Pronti a dare una lezione agli Stati uniti: è il messaggio inviato ieri dal ministro degli esteri nordcoreano Ri Yong Ho, dopo le nuove sanzioni introdotte dalle Nazioni Unite sabato, in risposta agli ultimi due lanci di missili balistici da parte di Pyongyang.

«A causa del comportamento arbitrario degli Stati uniti, la situazione nella penisola coreana sta diventando estrema con il crescente pericolo di un conflitto – ha continuato – Siamo una potenza nucleare responsabile e non intendiamo minacciare o usare le nostre armi nucleari contro altri paesi che gli Stati uniti, a meno che altri paesi si uniscano alle azioni militari americane contro la Corea del Nord».

In ogni caso, ha concluso, Pyongyang non intende in alcun modo negoziare il proprio programma nucleare «di deterrenza».

Gli occhi a questo punto tornano a puntarsi sulla Cina, da mesi stretta in mezzo alla guerra fredda tra la Corea del Nord e gli Usa di Trump: le nuove sanzioni – proposte da Washington e votate all’unanimità dal Consiglio di Sicurezza, dunque anche da Pechino – colpiscono duramente le esportazioni nordcoreane di minerali, carbone e pesce.

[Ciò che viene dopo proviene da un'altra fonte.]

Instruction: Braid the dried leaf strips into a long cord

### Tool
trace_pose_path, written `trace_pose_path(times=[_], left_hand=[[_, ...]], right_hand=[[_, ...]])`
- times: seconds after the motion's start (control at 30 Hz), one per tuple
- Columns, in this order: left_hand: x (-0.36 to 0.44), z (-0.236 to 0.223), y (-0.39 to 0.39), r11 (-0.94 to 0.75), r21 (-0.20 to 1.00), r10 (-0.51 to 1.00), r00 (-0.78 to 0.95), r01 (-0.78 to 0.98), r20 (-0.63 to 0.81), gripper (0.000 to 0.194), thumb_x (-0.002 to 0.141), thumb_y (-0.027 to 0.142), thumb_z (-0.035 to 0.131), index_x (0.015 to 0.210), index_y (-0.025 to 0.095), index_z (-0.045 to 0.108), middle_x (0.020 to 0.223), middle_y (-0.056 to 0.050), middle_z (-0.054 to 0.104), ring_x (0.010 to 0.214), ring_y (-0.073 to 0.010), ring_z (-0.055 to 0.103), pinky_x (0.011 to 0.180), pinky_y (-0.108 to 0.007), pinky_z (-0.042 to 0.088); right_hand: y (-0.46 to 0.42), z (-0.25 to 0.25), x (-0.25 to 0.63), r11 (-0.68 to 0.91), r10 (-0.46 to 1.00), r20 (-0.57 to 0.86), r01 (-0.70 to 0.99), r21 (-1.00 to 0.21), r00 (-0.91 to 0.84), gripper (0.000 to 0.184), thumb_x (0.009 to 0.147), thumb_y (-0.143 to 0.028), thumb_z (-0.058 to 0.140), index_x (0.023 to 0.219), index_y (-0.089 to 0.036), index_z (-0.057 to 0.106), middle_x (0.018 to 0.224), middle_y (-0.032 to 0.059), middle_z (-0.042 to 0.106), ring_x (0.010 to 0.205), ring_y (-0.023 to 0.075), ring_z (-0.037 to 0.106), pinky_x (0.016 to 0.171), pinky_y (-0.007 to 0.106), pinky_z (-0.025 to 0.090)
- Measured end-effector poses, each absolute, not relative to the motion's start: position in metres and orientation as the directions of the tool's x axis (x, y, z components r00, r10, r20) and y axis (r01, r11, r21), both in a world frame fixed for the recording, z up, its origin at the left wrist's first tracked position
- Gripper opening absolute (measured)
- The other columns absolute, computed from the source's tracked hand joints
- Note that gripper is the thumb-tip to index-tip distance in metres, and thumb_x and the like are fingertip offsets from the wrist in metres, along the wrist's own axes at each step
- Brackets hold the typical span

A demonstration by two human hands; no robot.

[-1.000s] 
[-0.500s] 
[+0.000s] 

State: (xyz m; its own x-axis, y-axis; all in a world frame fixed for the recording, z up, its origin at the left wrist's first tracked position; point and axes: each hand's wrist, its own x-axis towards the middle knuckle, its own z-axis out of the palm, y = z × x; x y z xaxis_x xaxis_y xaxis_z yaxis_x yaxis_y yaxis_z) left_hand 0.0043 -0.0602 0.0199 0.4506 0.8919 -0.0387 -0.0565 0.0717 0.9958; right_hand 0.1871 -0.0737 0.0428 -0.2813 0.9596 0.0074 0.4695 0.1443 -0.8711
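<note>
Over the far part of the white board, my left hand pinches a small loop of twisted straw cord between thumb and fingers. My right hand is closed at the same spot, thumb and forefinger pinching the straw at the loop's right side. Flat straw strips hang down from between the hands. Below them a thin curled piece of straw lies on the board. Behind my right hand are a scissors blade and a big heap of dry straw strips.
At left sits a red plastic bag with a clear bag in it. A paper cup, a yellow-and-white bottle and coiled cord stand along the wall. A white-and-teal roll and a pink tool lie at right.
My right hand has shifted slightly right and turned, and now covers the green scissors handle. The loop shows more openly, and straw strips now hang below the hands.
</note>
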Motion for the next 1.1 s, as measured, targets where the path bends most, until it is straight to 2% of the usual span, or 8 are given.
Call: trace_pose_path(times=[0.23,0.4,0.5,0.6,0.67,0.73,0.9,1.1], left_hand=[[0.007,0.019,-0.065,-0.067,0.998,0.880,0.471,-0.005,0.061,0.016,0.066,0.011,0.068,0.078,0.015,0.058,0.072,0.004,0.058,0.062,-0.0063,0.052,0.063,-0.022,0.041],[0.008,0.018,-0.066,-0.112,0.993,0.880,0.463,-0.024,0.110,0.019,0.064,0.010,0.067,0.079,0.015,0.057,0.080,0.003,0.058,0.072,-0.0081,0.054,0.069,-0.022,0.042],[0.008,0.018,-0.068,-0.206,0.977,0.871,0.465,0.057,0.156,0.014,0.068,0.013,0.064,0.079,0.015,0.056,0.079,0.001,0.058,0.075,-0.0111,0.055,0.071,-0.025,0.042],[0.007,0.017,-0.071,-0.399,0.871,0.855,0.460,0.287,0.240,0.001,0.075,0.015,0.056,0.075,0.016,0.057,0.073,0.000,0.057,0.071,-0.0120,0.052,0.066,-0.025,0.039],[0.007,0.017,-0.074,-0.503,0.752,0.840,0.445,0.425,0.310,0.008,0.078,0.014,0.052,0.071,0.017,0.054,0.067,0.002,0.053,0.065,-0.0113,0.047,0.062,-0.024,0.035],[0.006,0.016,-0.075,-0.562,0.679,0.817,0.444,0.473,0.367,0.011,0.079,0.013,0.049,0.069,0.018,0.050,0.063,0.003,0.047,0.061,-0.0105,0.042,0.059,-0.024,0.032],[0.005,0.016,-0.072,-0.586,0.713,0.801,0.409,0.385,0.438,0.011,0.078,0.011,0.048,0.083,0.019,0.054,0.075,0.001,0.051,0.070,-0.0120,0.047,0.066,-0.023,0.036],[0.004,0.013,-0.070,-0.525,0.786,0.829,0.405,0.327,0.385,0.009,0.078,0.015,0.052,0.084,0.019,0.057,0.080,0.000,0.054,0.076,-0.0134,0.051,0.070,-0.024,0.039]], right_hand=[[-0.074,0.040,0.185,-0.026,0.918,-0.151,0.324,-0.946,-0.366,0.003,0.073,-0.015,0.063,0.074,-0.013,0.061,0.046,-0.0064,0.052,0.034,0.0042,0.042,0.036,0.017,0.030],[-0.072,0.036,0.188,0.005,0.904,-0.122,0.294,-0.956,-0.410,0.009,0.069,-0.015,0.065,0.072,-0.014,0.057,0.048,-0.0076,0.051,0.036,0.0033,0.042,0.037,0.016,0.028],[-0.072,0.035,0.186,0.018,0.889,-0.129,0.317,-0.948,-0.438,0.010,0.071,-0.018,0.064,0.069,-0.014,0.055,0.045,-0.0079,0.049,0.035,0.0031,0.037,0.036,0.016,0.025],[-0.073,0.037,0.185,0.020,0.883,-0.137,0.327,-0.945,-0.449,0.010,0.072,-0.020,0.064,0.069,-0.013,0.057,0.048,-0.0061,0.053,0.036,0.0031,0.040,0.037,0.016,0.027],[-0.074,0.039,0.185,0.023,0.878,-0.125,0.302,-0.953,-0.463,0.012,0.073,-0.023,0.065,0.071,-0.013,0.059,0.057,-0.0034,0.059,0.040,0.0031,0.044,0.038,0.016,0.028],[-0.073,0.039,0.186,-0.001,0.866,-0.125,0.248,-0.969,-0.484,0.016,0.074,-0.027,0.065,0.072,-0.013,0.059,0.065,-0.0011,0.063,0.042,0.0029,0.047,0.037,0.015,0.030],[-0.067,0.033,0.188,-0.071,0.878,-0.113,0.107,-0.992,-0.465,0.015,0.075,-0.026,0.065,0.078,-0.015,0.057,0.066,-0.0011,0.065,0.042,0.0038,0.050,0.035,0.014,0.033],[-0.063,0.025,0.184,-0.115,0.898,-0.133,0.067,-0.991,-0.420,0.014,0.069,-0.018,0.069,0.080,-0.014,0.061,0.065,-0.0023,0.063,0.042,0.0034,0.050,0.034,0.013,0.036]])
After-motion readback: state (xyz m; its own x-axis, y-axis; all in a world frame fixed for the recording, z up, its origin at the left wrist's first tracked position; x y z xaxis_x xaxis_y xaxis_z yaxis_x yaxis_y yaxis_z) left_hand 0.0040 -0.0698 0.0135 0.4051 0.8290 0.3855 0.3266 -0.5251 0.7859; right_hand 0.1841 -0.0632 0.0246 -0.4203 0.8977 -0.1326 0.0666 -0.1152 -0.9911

Un miliardo di dollari su tre, è il valore preventivato della perdita per Pyongyang. E, guardando ai numeri, la Cina (il più stretto alleato) fa la parte del leone: l’85% dei prodotti importati in Corea del Nord sono cinesi e l’83% di quelli esportati sono diretti a Pechino.

Le minacce di ieri sono partite da Manila dove è riunito il summit dell’Asean (Associazione delle nazioni sud est asiatiche). Presenti anche il segretario di Stato Usa Tillerson – che ha discusso della questione in una telefonata di oltre un’ora con Trump – e il ministro degli esteri russo Lavrov.

Il rappresentante di Mosca ha incontrato Ri Yong-ho e invitato tutte le parti coinvolte a «evitare l’uso della forza» e a preferire la diplomazia.